The Duchess was given an 800-piece porcelain dinner service by the King of France, and the Duke? The Duke got India for the British.
The technologically advanced countries of Europe were eying up foreign lands for future conquest, and Britain had a head start.
India was decisive.
It gave Britain the resources, the markets, the manpower and the prestige to build a worldwide empire.
And in the years to come, they worked feverishly to secure that prize.
First, Britain took control of the Mediterranean, then they took the Cape of Good Hope at the bottom of Africa, then Mauritius in the Indian Ocean, then Ceylon, now Sri Lanka, of course, and finally, Singapore.
A web of strongholds right across the globe.
This was the beginning of Britain's time as the undisputed top dog of the world.
Yet the whole thing was built upon something decidedly fragile.
A small island like Britain couldn't, by itself, find the manpower to hold on to this vast new territory.
So they came up with a system that would become a cornerstone of empire.
They paid local soldiers to fight for them.
British officers would now lead Indian troops.
The colonised would provide the fighting force of colonialism for centuries to come.

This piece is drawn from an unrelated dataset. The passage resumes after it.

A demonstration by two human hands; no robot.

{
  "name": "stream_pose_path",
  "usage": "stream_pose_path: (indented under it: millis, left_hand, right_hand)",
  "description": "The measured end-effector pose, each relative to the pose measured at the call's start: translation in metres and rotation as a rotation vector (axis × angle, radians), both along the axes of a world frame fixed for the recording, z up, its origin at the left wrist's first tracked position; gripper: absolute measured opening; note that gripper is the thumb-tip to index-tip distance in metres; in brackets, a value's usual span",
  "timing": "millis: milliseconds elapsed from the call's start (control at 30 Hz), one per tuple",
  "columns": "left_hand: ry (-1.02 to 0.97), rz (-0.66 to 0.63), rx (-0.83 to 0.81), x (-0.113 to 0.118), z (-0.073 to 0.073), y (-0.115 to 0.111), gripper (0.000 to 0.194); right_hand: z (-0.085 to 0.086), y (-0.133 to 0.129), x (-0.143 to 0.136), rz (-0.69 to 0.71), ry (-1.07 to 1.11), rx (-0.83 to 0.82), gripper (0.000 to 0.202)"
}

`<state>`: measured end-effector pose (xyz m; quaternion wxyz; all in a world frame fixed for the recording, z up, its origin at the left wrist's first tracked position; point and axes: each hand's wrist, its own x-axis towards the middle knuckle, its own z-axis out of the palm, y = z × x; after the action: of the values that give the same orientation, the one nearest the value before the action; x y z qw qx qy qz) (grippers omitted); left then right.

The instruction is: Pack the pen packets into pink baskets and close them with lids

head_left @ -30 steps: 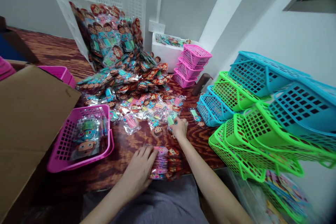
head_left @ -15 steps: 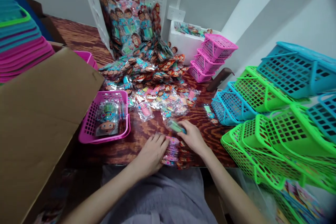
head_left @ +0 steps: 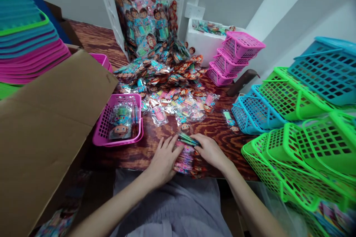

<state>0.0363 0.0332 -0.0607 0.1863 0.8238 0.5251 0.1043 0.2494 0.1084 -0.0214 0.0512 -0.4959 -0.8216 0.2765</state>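
Observation:
In front of me at the table edge lies a row of pink packets [head_left: 184, 161], small clear bags with cartoon figures. My left hand [head_left: 164, 159] rests against its left side, fingers stretched out and fingertips near the green packets. Pinched between the thumb and fingers of my right hand [head_left: 210, 150] are a few green packets [head_left: 188, 139], held tilted at the far end of the row. A pink basket [head_left: 118, 142] to the left contains green packets [head_left: 121, 116] standing face up. Just beyond my hands lie loose packets [head_left: 182, 118].
A large heap of packets [head_left: 155, 68] spills from a white crate [head_left: 107, 11]. Pink baskets [head_left: 230, 68] are stacked at the back; blue baskets [head_left: 246, 114] and green baskets [head_left: 278, 155] crowd the right. A cardboard flap [head_left: 55, 118] and stacked baskets [head_left: 27, 55] fill the left.
My right hand has brought the green packets down and closer to the pink row. My left hand's fingers have spread and reached forward toward them. The view has shifted slightly.

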Motion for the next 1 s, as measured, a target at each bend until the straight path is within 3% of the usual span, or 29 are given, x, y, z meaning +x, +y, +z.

The Madras Regiment, founded in 1758, is the oldest in the Indian Army.
It spent most of its existence fighting not for independent India, but for Britain.
It doesn't bother Captain Dilip Shekhar that his regiment helped to build the empire.
These are the battle honours we've won under the British.
On the left you can see these are outside India.
China, Afghanistan, Burma - Kilimanjaro? - Yes.
That's in the First World War, in East Africa, isn't it? Yes.
And then all these are battles you've fought Yeah, these are within India.
Sure, but three quarters of your battle honours are - when you were part of the British Army.
- Yes.
- What do you think about that? - That's great.
You were on the wrong side then, from an Indian Nationalist point of view.
- You were fighting for the British.
- We were soldiers, and a soldier does not know whose region it is for he's fighting.
Tomorrow I have a fight with any other country, I'm told to fight with that country, I don't have any personal Do you think the British being here was a good thing or a bad thing or what? Whatever happened in history is history.
But still, we should not be going into that.
But yes, they have done good for us, and even bad.
It was that way.
But it's a good thing they're not here, isn't it? Yeah.
But all the troops you could hire could never control such a huge country.
The British needed a political system to keep them in power, and they found it in the Indian princes.
In the mid-1800s, the British invaders signed a treaty with the local ruler here, the Maharaja of Jodhpur.
They promised him he could go on running his kingdom just as before, but he'd have to pay them for the privilege.
This protection racket would be repeated all over India.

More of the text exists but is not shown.